When I was in a primary class (I don't remember which exactly), my mother once forced me to eat curds. The immidiate reaction was a womitting. I never dared to taste it again till date. I eat all dishes that have cooked curd in it but not anything that tastes like curd. My brother says I am 'typical', 'diffirent' and 'mad'. Sometimes I do like being called this way, but sometimes I wish I knew why he says that.

Yesterday night was terrible for me. After doing all that I do before sleeping, I finally lay down on my bed. The next hour I spent the most tensed momments of my life in last one year. I got a call from my grandmother. She said that my grandfather is not well - he wanted to go the bathroom, couldn't go, felt giddiness ... Till that time my mother was beside me and I handed the telephone set to her. She heard the complete thing getting terrified. I think she was about to cry. She called my other aunt who lives in the near-old-city area. Presently we don't have our car with us, my aunt who has come from abroad is using it. So, it was my aunt who had to come to take my grandfather to the hospital. The telephone rang again, tis time it was my other aunt who lives with my grandparents who was apeeking. She said "somehting has happened to father, please come here soon." My parents left immidiately. My mom was almost in tears. I kept waiting sitting with the telephone,spending tensed moments. When my aunt said "'something' has happened" she didn't realise what this 'something' precisely means. I waited for 15 minutes for my parents to reach there. Then I dialed my father's cell no.. I had my heart in my throat. I didn't want to call any landline no. for my mother to receive and tell me things in haste and fear. I thought my father was the best person to tell me what had happened. When I head his voice, the way he greeted me to the talk, I was with every relief Icould have had at that moment. His voice told me that nothing was as serious as it seemed. He then said that my grandfather had just found is blood pressure very low so he felt giddiness. Then my mother spoke telling me the same thing with a voice that sounded relaxed but still had fear in it. They were back hom after an hour. My other aunt arrived there and left within few minutes of knowing that everything was fine.

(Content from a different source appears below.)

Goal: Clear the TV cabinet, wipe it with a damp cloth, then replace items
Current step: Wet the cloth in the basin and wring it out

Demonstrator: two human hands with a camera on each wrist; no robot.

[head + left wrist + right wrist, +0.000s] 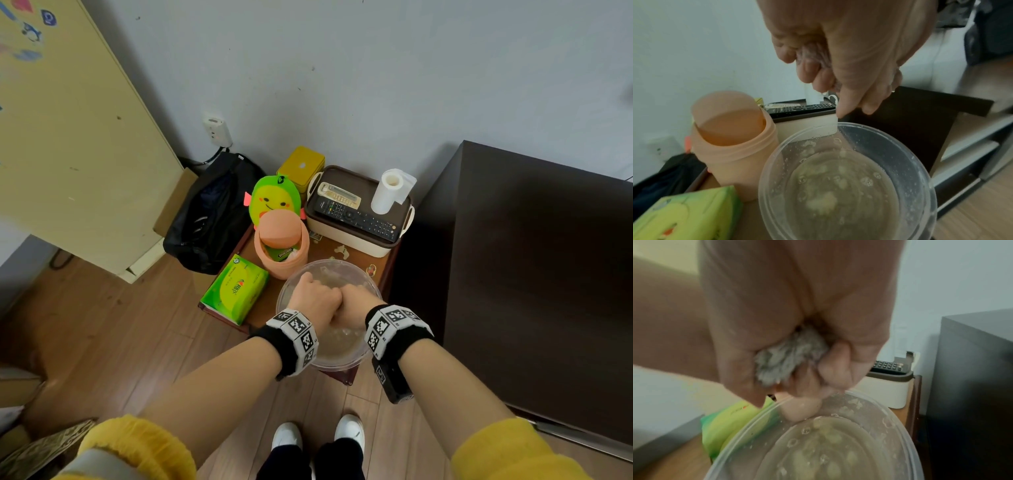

That 'something' was the actual evil. Whenever I write for my blogs or any letters I avoid using that word. Even if I use it I do it in such a way that the other sentenses around it define what exactly it means. It is the veil that corrupts tha mind not what lies behind it!!! So it better not to gess the hidden truths - every hidden truth gives the smell of lies.

(I have not reviewed what all I have written today so spelling and gramatical mistakes are expected, but no mistakes in ideas!)